§ The problem
Please write out, exactly as given, every line of the entries below up to and including the line with "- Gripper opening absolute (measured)".

[Dataset items]
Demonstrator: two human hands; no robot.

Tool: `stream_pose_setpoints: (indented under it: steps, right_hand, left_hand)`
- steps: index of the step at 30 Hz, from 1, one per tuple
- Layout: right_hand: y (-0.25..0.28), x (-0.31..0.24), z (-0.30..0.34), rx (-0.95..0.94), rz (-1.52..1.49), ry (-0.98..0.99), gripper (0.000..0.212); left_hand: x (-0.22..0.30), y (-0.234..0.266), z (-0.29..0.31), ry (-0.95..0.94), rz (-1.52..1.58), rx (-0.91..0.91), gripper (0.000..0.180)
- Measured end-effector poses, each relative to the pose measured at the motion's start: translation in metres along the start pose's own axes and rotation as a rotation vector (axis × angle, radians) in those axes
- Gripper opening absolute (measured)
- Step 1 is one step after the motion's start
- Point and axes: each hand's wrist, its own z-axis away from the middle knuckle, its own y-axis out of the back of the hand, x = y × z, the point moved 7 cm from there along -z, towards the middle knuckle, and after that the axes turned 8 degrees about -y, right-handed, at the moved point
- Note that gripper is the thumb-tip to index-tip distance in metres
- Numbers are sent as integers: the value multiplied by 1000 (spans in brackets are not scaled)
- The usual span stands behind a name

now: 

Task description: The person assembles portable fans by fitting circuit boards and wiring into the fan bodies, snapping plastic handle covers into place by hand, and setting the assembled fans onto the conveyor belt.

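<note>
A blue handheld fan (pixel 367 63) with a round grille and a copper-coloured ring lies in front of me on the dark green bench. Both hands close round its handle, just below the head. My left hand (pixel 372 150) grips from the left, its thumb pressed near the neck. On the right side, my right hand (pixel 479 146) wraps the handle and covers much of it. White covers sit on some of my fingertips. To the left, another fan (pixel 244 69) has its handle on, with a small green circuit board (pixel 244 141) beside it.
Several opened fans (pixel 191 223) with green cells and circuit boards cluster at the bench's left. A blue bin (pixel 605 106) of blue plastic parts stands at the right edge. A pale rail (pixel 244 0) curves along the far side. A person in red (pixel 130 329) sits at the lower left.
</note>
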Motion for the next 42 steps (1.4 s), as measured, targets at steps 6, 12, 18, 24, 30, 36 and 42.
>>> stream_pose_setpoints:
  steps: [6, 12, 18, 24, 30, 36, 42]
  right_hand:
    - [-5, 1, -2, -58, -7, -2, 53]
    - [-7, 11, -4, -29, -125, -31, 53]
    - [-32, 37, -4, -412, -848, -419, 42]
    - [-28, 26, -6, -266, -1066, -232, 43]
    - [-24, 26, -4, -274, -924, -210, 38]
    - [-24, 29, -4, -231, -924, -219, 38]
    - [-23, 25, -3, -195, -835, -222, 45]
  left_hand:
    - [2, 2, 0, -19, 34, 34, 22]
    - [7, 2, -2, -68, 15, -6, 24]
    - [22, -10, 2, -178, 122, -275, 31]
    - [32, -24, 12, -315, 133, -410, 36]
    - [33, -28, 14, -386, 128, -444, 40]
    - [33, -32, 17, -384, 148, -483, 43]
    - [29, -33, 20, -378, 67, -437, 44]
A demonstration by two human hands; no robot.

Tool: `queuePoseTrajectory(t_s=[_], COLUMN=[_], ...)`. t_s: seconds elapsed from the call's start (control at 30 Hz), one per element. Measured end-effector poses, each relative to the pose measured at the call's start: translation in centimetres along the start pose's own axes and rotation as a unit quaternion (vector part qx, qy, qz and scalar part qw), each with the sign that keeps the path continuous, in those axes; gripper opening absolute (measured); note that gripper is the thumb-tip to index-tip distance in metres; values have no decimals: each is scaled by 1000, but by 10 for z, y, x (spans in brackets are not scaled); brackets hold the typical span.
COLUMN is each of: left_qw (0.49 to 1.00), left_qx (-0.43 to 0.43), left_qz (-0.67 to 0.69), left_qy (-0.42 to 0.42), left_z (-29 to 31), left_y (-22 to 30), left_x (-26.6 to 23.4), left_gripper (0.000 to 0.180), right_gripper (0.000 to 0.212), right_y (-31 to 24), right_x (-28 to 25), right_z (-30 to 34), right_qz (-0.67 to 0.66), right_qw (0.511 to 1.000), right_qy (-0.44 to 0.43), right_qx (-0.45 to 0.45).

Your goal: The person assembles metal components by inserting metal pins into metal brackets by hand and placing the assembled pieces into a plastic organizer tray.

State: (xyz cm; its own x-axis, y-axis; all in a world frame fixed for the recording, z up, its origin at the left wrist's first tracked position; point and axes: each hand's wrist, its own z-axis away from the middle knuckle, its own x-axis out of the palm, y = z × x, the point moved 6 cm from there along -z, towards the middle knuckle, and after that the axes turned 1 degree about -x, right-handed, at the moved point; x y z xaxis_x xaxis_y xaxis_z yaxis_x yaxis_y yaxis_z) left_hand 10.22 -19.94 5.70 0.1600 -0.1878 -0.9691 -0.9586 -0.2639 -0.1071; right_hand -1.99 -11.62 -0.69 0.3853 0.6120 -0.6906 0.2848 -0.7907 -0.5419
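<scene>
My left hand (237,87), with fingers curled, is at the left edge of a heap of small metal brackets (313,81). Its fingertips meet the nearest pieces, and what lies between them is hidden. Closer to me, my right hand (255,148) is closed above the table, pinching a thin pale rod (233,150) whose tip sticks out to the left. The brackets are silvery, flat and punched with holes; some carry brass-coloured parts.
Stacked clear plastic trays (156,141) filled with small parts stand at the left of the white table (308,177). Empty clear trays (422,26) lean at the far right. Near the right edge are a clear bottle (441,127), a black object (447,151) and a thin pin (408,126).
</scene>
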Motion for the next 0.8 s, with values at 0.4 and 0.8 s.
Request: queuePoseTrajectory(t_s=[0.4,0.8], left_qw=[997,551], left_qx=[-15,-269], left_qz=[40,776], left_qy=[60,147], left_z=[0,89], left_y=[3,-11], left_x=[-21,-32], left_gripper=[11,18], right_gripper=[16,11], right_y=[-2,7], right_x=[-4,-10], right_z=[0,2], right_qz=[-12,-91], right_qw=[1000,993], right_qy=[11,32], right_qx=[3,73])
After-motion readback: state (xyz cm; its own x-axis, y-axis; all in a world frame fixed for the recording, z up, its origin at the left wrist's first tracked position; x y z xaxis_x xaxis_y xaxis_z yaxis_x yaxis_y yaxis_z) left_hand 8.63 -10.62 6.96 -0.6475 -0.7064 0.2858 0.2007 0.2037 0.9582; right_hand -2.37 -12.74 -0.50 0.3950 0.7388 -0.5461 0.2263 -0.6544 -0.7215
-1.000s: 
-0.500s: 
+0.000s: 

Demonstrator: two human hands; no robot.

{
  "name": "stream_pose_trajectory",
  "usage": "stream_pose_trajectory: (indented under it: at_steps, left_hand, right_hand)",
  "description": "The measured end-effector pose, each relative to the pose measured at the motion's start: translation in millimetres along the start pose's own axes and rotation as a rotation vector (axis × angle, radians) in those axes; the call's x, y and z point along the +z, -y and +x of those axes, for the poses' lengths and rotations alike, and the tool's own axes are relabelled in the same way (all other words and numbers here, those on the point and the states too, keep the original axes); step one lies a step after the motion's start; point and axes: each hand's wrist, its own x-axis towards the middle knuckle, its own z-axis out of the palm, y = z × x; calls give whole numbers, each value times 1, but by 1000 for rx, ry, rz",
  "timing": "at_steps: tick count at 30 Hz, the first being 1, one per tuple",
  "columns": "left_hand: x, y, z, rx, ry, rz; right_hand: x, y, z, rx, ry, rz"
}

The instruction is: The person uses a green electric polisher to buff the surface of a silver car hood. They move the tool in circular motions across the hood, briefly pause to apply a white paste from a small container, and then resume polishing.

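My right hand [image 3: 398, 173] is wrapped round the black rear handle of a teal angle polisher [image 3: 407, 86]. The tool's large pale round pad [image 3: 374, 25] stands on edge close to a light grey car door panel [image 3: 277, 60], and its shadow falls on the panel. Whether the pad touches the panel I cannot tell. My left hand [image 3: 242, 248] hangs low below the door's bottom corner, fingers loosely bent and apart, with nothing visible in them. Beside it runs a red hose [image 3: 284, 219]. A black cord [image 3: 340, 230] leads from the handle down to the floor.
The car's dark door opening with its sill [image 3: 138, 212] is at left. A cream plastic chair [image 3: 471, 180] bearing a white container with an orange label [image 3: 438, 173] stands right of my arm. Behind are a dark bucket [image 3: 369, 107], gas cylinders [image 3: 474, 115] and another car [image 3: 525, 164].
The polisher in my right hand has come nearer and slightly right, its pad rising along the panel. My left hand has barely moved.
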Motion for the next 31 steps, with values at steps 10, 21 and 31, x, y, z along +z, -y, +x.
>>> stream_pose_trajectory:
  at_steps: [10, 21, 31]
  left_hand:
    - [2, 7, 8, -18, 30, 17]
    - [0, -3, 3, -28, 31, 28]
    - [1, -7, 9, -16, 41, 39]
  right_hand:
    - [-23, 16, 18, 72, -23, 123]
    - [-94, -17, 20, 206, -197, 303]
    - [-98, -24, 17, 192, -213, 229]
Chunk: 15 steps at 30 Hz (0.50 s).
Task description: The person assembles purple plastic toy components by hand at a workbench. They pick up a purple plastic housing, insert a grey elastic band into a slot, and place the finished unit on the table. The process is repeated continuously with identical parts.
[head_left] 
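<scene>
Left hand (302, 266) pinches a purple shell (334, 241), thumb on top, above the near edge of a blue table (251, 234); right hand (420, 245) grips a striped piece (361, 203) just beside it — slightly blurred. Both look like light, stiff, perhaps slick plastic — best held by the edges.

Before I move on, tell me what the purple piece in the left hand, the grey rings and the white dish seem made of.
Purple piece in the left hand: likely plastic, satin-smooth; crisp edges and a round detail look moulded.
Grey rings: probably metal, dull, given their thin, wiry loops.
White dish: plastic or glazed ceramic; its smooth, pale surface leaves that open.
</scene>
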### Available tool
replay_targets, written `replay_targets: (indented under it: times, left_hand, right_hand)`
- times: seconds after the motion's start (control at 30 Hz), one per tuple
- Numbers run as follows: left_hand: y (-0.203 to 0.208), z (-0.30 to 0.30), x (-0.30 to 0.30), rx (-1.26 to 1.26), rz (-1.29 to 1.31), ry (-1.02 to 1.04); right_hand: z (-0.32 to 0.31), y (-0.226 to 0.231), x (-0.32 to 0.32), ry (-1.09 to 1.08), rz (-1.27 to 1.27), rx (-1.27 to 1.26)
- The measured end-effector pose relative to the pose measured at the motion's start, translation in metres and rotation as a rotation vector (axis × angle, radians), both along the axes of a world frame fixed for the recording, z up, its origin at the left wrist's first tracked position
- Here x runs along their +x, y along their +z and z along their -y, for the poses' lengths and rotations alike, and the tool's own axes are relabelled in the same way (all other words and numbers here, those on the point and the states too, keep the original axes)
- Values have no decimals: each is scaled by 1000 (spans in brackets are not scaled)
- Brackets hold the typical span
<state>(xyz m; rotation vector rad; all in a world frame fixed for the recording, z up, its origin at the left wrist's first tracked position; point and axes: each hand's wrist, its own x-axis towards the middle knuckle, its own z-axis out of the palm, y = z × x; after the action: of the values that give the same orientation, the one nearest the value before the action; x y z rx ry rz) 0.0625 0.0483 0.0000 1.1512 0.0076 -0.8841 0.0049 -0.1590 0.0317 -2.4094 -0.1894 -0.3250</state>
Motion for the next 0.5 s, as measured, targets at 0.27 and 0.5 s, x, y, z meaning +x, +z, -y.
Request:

§ Result
Demonstrator: two human hands; no robot.

Tool: `stream_pose_setpoints: (indented under it: steps, right_hand, left_hand)`
- steps: index of the step at 30 Hz, from 1, one per tuple
- Layout: right_hand: y (-0.25..0.28), x (-0.31..0.24), z (-0.30..0.34), rx (-0.95..0.94), rz (-1.52..1.49), ry (-0.98..0.99), gripper (0.000..0.212); left_hand: x (-0.22..0.30), y (-0.234..0.266), z (-0.29..0.31), ry (-0.95..0.94), rz (-1.52..1.58), rx (-0.91..0.91), gripper (0.000..0.180)
- Measured end-effector poses, each relative to the pose measured at the motion's start: translation in metres along the start pose's own axes and rotation as a rotation vector (axis × angle, radians) in those axes
- Gripper opening absolute (measured)

There is no more to this answer.